[Start of Attachment]
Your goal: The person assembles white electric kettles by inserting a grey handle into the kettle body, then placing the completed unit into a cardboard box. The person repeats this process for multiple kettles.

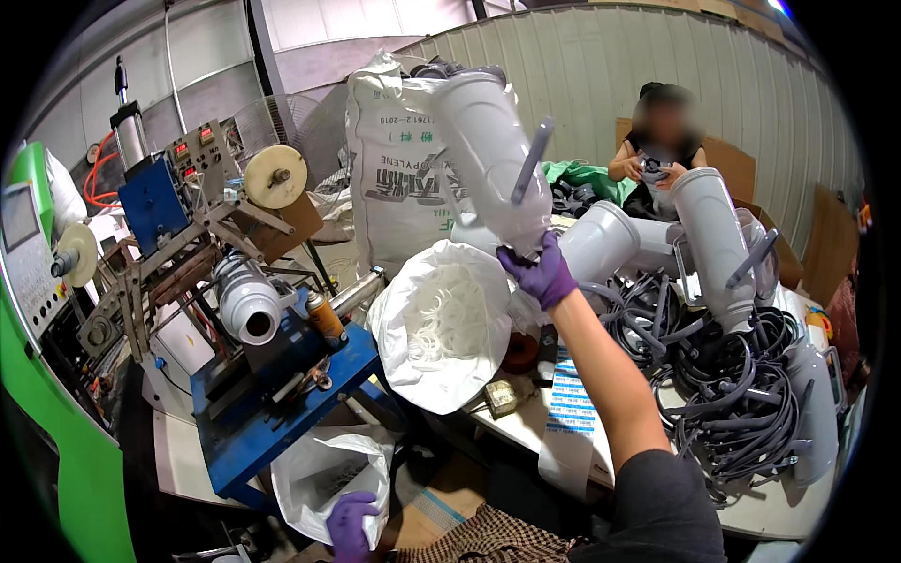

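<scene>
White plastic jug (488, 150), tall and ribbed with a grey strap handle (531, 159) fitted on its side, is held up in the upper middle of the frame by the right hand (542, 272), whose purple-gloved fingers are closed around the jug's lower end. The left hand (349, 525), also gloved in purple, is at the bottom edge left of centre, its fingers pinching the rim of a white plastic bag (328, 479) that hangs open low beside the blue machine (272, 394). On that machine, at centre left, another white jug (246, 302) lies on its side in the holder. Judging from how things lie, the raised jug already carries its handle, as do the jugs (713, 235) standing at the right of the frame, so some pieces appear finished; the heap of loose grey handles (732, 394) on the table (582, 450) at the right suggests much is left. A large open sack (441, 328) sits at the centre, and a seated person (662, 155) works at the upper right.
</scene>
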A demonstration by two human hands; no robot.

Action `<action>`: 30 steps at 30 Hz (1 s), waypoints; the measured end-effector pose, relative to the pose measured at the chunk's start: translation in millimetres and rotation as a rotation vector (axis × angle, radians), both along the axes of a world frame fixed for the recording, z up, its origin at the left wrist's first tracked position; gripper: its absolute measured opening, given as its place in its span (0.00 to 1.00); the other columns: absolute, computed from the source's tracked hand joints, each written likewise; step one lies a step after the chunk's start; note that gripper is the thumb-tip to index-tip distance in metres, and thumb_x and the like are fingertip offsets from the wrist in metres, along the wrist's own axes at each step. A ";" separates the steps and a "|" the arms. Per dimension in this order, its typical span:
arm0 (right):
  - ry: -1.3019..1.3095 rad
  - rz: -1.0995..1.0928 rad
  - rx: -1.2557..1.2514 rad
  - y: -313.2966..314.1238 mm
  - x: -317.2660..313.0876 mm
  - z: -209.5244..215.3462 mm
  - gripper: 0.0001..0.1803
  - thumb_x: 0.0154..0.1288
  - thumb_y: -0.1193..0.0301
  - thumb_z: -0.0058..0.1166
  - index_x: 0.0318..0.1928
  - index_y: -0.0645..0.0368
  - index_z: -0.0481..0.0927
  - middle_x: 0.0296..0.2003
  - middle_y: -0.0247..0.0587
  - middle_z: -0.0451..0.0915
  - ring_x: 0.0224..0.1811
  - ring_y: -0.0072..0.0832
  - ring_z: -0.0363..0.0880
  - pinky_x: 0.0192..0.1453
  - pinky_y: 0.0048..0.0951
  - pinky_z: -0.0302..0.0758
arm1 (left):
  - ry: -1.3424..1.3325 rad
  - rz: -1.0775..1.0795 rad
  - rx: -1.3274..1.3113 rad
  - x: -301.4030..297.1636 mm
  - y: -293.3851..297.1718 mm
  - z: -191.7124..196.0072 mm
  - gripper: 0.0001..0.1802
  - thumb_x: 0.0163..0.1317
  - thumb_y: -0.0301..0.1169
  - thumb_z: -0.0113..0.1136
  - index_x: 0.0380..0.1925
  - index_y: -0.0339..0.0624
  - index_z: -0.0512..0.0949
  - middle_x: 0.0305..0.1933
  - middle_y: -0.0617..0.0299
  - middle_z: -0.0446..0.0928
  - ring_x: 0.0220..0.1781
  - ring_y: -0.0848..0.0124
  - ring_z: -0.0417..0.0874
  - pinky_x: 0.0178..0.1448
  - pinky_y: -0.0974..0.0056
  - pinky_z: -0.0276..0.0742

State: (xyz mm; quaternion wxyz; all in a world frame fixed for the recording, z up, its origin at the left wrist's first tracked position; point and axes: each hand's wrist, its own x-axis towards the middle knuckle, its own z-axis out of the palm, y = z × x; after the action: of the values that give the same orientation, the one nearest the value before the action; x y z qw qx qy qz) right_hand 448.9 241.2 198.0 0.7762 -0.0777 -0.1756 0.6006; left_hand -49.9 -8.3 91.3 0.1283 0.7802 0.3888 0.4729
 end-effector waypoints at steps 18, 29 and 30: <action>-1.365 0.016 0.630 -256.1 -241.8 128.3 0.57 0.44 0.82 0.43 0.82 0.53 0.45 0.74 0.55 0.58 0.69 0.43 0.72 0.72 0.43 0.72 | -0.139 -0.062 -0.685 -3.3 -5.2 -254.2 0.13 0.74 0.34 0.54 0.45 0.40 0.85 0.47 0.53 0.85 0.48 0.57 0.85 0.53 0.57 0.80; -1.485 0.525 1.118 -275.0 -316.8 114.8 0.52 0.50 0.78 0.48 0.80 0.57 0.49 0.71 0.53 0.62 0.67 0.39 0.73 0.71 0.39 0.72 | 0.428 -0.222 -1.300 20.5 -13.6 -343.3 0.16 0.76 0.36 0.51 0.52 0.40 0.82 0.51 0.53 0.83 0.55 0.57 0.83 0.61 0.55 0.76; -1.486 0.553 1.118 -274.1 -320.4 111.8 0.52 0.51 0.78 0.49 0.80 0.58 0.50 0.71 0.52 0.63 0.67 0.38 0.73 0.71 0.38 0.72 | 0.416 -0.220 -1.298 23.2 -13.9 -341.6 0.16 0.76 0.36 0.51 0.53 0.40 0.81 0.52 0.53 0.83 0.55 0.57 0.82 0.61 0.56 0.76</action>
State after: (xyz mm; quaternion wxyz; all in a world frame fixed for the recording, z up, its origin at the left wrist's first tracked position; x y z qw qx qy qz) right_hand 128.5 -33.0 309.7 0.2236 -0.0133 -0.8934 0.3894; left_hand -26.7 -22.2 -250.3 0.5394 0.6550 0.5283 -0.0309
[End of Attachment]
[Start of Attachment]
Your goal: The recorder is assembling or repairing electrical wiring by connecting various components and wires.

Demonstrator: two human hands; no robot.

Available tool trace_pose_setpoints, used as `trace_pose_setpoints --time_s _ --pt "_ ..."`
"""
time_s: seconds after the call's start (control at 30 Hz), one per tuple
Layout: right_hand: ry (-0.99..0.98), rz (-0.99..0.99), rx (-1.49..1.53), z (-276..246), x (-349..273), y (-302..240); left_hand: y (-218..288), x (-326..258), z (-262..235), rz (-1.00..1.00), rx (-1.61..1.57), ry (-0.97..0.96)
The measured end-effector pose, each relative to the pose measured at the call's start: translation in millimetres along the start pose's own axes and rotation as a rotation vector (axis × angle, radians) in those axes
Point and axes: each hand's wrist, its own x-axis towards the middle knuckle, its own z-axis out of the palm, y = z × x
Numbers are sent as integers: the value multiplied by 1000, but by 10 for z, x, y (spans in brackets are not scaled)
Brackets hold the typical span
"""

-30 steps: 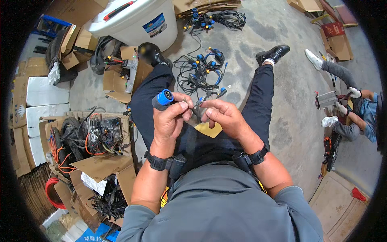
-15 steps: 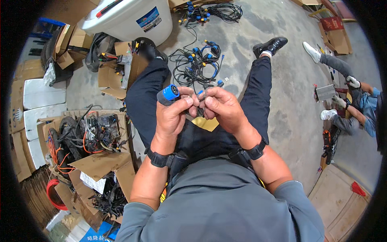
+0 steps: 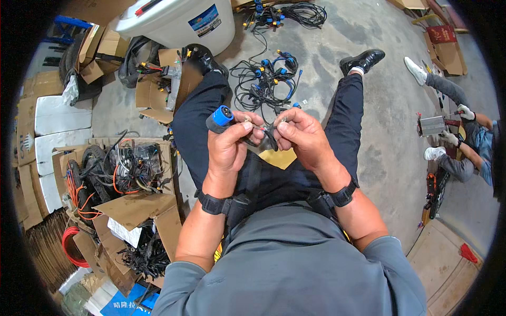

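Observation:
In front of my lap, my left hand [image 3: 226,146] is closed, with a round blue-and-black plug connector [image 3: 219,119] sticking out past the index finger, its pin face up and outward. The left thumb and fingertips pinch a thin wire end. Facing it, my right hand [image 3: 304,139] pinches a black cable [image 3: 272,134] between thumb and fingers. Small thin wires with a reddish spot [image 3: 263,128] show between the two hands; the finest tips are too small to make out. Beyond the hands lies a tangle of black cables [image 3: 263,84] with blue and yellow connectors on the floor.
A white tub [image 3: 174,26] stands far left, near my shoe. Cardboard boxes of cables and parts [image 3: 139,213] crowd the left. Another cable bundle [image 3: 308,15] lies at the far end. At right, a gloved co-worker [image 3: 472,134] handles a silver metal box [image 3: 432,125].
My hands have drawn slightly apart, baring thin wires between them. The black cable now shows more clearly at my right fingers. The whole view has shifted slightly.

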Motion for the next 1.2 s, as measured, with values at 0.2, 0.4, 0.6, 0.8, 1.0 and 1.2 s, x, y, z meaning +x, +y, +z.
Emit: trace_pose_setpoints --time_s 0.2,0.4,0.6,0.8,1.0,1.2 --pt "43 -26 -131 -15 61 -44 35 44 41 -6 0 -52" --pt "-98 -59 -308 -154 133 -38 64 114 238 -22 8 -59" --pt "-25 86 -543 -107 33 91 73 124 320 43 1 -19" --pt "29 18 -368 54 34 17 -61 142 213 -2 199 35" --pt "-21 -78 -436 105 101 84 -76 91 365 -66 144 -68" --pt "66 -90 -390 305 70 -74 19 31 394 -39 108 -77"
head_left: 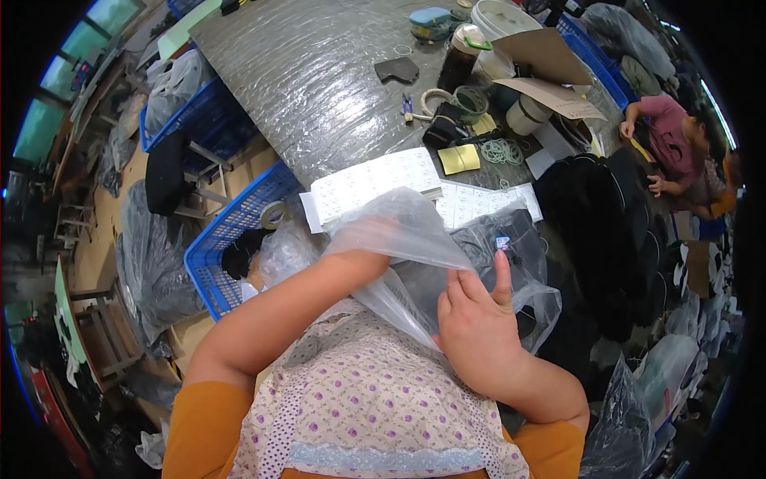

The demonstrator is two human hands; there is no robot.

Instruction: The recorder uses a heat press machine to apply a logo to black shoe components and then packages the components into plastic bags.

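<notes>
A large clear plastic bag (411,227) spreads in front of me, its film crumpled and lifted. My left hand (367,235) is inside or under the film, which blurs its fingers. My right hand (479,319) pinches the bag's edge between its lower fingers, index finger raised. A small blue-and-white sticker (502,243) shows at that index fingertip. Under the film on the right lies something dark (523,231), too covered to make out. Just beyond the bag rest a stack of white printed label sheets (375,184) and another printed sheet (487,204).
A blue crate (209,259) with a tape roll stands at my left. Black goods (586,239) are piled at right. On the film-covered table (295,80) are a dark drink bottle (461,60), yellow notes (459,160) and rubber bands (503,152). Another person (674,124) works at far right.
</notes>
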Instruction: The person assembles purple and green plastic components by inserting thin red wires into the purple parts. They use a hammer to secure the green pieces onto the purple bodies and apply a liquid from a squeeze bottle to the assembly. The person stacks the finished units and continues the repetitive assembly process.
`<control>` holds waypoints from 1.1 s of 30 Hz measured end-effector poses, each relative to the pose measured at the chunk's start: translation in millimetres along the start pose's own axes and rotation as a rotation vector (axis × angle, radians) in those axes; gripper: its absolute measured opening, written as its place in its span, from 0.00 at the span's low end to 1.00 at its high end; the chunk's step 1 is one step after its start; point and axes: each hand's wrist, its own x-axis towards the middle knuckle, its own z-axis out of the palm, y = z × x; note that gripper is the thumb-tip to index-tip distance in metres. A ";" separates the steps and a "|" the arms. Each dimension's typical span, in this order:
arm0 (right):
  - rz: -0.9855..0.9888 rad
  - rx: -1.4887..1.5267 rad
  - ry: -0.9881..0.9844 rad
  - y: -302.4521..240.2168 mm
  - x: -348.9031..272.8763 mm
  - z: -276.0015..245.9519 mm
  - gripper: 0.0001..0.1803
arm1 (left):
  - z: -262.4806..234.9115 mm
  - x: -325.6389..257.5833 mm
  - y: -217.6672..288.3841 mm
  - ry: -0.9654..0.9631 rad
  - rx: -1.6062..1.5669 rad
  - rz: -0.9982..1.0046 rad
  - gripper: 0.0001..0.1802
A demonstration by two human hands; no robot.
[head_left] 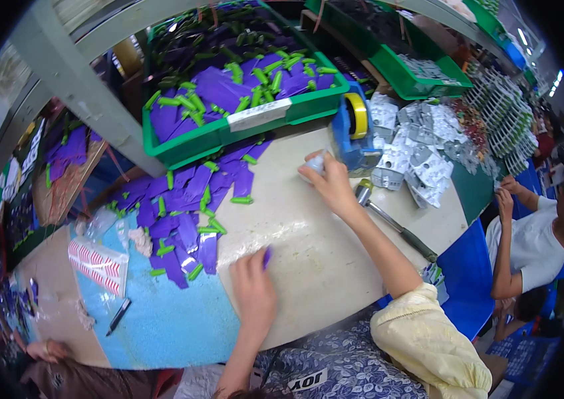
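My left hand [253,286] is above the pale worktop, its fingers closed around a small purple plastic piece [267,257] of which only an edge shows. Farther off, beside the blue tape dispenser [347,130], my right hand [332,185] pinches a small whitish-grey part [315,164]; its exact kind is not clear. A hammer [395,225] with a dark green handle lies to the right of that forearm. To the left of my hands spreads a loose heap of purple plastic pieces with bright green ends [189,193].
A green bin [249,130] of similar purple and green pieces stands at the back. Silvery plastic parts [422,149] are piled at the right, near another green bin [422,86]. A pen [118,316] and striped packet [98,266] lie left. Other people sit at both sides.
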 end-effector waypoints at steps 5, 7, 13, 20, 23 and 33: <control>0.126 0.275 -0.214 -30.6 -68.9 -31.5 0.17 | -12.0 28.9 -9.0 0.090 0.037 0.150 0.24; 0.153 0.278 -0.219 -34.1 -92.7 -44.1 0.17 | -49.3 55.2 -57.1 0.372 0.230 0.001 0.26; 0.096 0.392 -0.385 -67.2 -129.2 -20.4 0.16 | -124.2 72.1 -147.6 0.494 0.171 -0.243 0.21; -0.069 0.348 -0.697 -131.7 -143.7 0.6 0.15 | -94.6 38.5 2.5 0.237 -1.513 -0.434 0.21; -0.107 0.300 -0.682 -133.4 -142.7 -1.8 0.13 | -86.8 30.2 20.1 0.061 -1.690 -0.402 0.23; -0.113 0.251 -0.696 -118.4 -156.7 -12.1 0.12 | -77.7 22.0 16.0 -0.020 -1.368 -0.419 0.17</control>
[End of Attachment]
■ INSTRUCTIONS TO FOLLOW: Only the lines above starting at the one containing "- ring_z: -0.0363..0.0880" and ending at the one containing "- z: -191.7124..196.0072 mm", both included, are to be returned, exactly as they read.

■ EXERCISE RESULT:
  - ring_z: -0.0363..0.0880
  - pinky_x: 0.0192..0.1453
  - pinky_y: 0.0048..0.0951
  - pinky_z: -0.0302..0.0758
arm1 (left):
  - ry: -1.3424..1.3325 rad
  - rz: -1.0775..1.0795 rad
  - rx: -1.3274..1.3113 rad
  - x: -301.4030..297.1636 mm
  - y: -293.3851..297.1718 mm
  - z: -191.7124..196.0072 mm

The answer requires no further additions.